When he put lonely people into brain-scanning machines, he noticed something. They would spot potential threats within 150 milliseconds, while it took socially connected people twice as long, 300 milliseconds, to notice the same threat. What was happening?

Protracted loneliness causes you to shut down socially, and to be more suspicious of any social contact, he found. You become hypervigilant. You start to be more likely to take offense where none was intended, and to be afraid of strangers. You start to be afraid of the very thing you need most. John calls this the 'snowball' effect as disconnection spirals into more disconnection.

Lonely people are scanning for threats because they unconsciously know that nobody is looking out for them, so no one will help them if they are hurt. This snowball effect, he learned, can be reversed -- to help a depressed or severely anxious person out of it, they need more love, and more reassurance, than they would have needed in the first place.

The tragedy, John realized, is that many depressed and anxious people receive less love, as they become harder to be around. Indeed, they receive judgement, and criticism, and this accelerates their retreat from the world. They snowball into an ever colder place." (p. 99)

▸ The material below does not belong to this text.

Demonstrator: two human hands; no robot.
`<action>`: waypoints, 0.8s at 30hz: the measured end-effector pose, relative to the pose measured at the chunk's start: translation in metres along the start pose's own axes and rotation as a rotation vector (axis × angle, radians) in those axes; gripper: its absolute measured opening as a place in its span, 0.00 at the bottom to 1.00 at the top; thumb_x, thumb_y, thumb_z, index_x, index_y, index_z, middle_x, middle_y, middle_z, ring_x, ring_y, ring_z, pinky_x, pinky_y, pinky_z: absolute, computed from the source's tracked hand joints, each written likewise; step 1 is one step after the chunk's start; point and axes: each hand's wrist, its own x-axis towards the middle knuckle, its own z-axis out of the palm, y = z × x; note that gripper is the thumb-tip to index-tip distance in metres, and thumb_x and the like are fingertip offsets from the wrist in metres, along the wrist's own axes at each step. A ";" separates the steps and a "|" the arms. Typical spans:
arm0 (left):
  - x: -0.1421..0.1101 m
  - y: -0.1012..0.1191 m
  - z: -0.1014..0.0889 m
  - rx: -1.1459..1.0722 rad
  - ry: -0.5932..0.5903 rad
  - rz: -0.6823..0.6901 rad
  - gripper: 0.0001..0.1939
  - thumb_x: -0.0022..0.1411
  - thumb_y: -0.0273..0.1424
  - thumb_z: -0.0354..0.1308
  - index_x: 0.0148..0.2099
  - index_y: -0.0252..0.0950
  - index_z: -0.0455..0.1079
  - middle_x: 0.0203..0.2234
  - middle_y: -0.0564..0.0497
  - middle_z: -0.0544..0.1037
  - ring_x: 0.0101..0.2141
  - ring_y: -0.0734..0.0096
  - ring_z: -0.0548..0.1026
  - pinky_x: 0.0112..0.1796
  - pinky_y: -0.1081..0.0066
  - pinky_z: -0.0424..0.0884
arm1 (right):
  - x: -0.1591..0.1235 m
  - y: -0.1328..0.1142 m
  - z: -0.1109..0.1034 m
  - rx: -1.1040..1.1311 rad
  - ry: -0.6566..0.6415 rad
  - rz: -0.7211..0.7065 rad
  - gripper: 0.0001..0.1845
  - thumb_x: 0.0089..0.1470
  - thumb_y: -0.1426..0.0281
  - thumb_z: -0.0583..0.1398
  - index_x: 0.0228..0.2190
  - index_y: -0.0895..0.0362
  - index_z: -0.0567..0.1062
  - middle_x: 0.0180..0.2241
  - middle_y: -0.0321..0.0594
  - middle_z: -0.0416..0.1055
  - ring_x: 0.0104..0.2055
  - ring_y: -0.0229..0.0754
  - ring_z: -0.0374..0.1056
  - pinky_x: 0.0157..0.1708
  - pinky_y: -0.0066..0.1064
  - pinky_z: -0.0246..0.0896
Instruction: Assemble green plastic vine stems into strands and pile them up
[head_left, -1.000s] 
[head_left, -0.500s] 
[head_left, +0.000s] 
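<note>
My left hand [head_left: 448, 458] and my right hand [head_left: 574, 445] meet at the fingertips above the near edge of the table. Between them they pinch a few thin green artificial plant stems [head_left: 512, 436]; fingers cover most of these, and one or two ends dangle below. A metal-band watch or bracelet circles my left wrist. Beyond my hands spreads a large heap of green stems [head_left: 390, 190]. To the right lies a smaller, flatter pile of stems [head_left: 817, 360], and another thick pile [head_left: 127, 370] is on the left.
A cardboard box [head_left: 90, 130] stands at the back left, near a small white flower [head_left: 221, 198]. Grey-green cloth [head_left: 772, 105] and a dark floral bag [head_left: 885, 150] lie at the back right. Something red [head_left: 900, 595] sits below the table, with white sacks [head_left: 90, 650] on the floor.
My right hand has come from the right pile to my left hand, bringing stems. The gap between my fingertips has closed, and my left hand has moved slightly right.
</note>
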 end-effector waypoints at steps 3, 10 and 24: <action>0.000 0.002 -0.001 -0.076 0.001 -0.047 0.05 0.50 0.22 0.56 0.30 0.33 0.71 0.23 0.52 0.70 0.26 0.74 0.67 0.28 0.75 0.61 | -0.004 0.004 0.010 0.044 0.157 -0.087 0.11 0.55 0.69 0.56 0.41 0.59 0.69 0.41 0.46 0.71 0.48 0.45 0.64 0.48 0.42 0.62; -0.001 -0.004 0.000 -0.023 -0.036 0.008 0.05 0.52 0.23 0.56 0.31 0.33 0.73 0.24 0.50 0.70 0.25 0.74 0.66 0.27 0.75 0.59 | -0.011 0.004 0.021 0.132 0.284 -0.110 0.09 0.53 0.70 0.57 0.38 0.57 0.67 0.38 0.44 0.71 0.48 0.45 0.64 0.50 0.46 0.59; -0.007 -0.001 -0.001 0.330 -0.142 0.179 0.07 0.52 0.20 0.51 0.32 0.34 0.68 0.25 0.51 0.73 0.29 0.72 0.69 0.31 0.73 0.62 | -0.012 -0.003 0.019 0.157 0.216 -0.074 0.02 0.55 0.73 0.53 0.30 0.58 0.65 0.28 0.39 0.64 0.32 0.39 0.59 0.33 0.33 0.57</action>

Does this hit you as hard as it hit me when I read it? Here is another piece to the puzzle of children who have been traumatized. Lacking connection has made them fearful of connection, with increasing behaviors which makes them harder to be around. The author wasn't writing this to adoptive parents, but I think we need to take seriously what he has to say. Once again, it is the parent who needs to figure out how they are going to connect to their hurt and anxious child. It is the connection and the feeling of safety which break the avalanche of increasing disconnection. 

These dual needs: Connection and felt safety are everywhere in the brain literature. It is how we need to relate to our children to help them heal, It is how we are to relate to other family members. It is how we are to relate to the broader world. I hope we as a society are not so hurt by continued disconnection that we cannot rise above the idea that strangers are dangerous. It is only by being open and flexible and willing to engage in dialogue and offer connection that our society can pull back from the abyss of perpetual disregulation. I have lived with children for whom this level of fear was present... that connection was to be avoided at all costs because it was too terrifying. It is no way to live. It constricts your world to a very small circle of perpetual fear. We cannot let voices who seek to take advantage of that fear to stoke it further in order to gain power. What we can do is be the brave ones. To reach out and offer community and peace to anyone and everyone; to stop seeing other human beings as the enemy. 

I can tell you, it is tough to be the one to reach out with tentative connection towards someone who is likely to spurn that offer. But someone needs to be the bigger person, to offer more love, more reassurance, more safety, and less judgement. Imagine if we could turn the snowball effect to our advantage... to create a world that is so overcome by love and grace that those who receive that love cannot but help to offer that same love and grace to someone else.